The findings show that CoT prompts may only work consistently within a problem class if the problem class is very narrow and the given examples are specific to that class.
“Our results reconfirm that LLMs are generally incapable of solving simple planning problems, and that chain of thought approaches only improve performance when the hand-annotated examples and the query are sufficiently similar,” the researchers.
Implications for practical applications of CoT
“If chain of thought is meant to replicate human thinking or learning, it should generalize beyond the most direct pattern matches and allow for more robust reasoning across extremely similar problems,” the researchers write.
At the very least, this means you should be wary of results from CoT prompting. LLMs may show human-like performance in complicated tasks, but you should acknowledge that their inner workings are very different from the human brain, which can cause incompatibilities and unpredictable failures. There is no proof that the generation of reasoning steps in the output affects the model’s inner reasoning process. A recent study shows that you can replace the chain-of-thought process with meaningless tokens and still get good results.
This also has important implications for the practical application of CoT in applied fields. Unless there is a rich set of annotated examples that are similar enough to the target problem, CoT might not provide reliable results.
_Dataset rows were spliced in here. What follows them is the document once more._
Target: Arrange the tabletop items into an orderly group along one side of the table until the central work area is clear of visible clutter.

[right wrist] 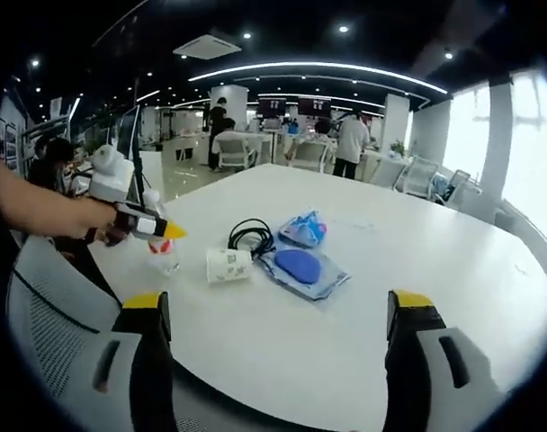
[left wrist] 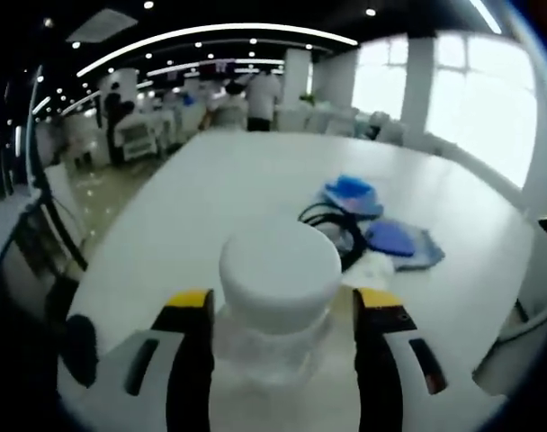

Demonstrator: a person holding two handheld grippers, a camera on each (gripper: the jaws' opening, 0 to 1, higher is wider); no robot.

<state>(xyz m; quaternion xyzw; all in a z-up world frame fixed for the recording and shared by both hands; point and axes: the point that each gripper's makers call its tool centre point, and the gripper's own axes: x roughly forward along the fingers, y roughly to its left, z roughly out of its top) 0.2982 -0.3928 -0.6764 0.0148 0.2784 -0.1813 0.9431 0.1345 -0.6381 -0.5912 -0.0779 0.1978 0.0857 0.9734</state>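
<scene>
Right up against the left gripper view's lens sits a clear plastic bottle [left wrist: 273, 310] with a fat white screw cap [left wrist: 280, 274], standing upright between the left gripper [left wrist: 281, 310]'s two yellow-tipped fingers [left wrist: 191, 346]. Both fingers sit snug against the bottle's sides, so it's clamped on it. The see-through body looks pretty much empty, though I can't tell for sure through the blur.

Past the fingertips, a bit to the right on the white table [left wrist: 210, 189], there's the rest of the clutter: a coiled black cable [left wrist: 332, 220], a blue crumpled pouch [left wrist: 352, 193], and a flat packet with a dark blue oval thing in it [left wrist: 399, 241]. They're all bunched together, touching or just beside each other.

Over in the right gripper view, the right gripper [right wrist: 278, 310] has its fingers [right wrist: 150, 346] spread wide with nothing between them, just bare table [right wrist: 417, 243] ahead. Straight out beyond the fingertips lies a paper cup [right wrist: 228, 265] tipped on its side, open mouth toward the left finger; I can't see anything in it. Just behind it is the black cable [right wrist: 250, 236], and toward the right finger's side the blue packet [right wrist: 302, 268] and the crumpled pouch [right wrist: 305, 229].

Off past the left finger, a hand [right wrist: 71, 219] holds the other gripper [right wrist: 165, 236] over the bottle [right wrist: 164, 255], which stands near the table edge, just beside the cup. A mesh office chair [right wrist: 53, 324] sits under that finger.
</scene>
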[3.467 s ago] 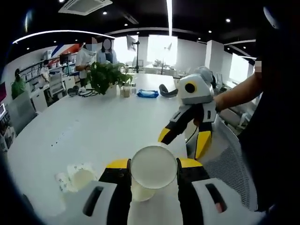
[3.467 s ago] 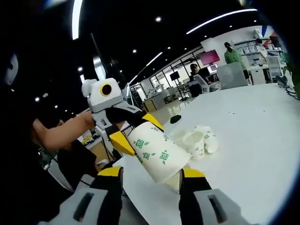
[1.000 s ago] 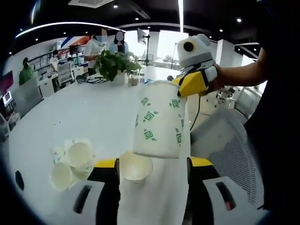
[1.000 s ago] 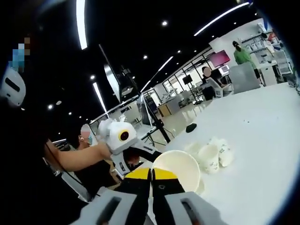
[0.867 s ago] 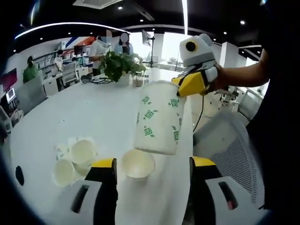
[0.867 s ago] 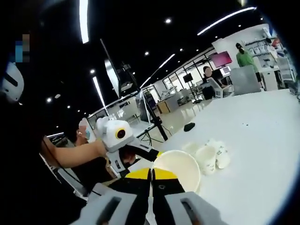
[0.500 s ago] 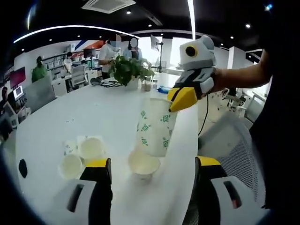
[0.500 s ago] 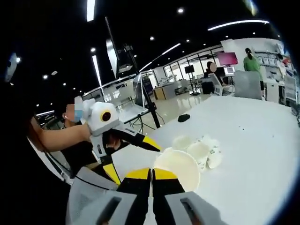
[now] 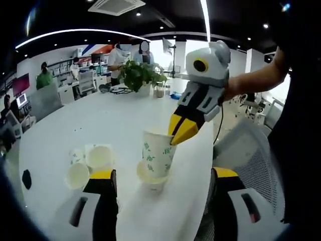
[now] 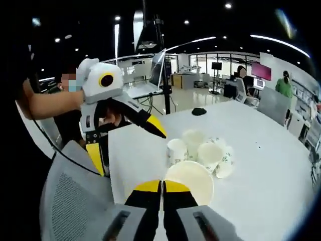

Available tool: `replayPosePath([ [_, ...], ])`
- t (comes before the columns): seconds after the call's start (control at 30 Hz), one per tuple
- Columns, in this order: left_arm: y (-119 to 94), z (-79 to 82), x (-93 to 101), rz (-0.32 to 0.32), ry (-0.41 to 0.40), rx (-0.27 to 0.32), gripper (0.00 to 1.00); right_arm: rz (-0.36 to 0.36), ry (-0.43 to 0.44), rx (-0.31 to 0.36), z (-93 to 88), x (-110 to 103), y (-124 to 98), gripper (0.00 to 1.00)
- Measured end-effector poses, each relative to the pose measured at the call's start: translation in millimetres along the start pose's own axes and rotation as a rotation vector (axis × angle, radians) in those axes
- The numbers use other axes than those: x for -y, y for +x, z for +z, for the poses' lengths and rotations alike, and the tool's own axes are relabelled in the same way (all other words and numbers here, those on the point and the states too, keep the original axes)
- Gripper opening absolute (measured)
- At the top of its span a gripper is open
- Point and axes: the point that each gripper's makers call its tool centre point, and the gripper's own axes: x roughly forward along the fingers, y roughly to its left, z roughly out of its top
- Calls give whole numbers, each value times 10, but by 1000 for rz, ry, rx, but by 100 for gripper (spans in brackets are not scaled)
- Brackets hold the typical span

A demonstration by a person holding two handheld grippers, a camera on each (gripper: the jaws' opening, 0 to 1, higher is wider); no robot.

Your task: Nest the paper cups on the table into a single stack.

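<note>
A green-patterned paper cup (image 9: 158, 150) stands partly inside another cup (image 9: 148, 179) on the white table (image 9: 75, 120). My right gripper (image 9: 179, 135) comes in from the upper right, shut on the patterned cup's rim. In the right gripper view my right gripper (image 10: 162, 185) pinches the rim of that cup (image 10: 191, 182), seen from above. My left gripper (image 9: 163, 173) is open, with one jaw on either side of the lower cup and not touching it. It appears again as the left gripper (image 10: 129, 146), still open. Several loose cups (image 9: 88, 164) lie in a cluster (image 10: 203, 150).
A grey mesh chair (image 9: 251, 155) stands at the table's near edge, seen again as the chair (image 10: 70, 196). A potted plant (image 9: 138, 74) and small items sit at the table's far end. A dark small object (image 10: 199, 111) lies on the table. People stand in the background.
My right gripper has brought the patterned cup down from above into the cup on the table. My left gripper, which held a cup 3.5 seconds ago, stays open.
</note>
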Motion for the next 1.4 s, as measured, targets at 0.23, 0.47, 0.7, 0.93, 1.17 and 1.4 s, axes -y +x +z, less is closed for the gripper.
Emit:
replayPosePath([
  [0.23, -14, 38, 8, 0, -4, 7, 76, 22, -75, -63, -116, -33, 182, 0],
  [0.47, -38, 90, 6, 8, 1, 7, 76, 61, -89, -101, -195, -76, 348, 0],
  [0.7, -35, 52, 22, 10, 1, -6, 76, 93, -70, -140, -351, -116, 489, 0],
  [0.93, -35, 15, 12, 20, -9, -8, 75, 113, -30, -152, -429, -155, 580, 0],
  [1.17, -45, 4, -43, 34, -15, -1, 74, 111, -18, -155, -427, -153, 619, 0],
  [1.4, -54, 44, -155, 47, -11, 21, 71, 71, -26, -118, -342, -110, 531, 8],
])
Otherwise, you have to assess whether the manual effort required to create CoT examples is worth the results.
Nonetheless, this does not mean that CoT is not useful. LLMs have a vast knowledge of the world and can be very useful in some reasoning tasks, especially if there is a mechanism to verify the results. For example, DrEureka, a system developed by University of Pennsylvania and Nvidia, uses GPT-4 to reason about robotics tasks and create multiple candidates for reward functions. The reward functions are used to train reinforcement learning policies. The model is then instructed to reflect on the results and improve the function. The results are superior to hand-crafted results thanks to the basic reasoning abilities of the models and the ability to run many instances in parallel.
The study by Arizona State University also provides a good criterion to evaluate future models and CoT techniques: “If chain of thought approach es lead to more than just simple pattern matching, and can in fact teach language models to perform generalizable, compositional reasoning, then we should expect that to be reflected in robust and maintainable improvements on a simple commonsense benchmark set like Blocksworld.”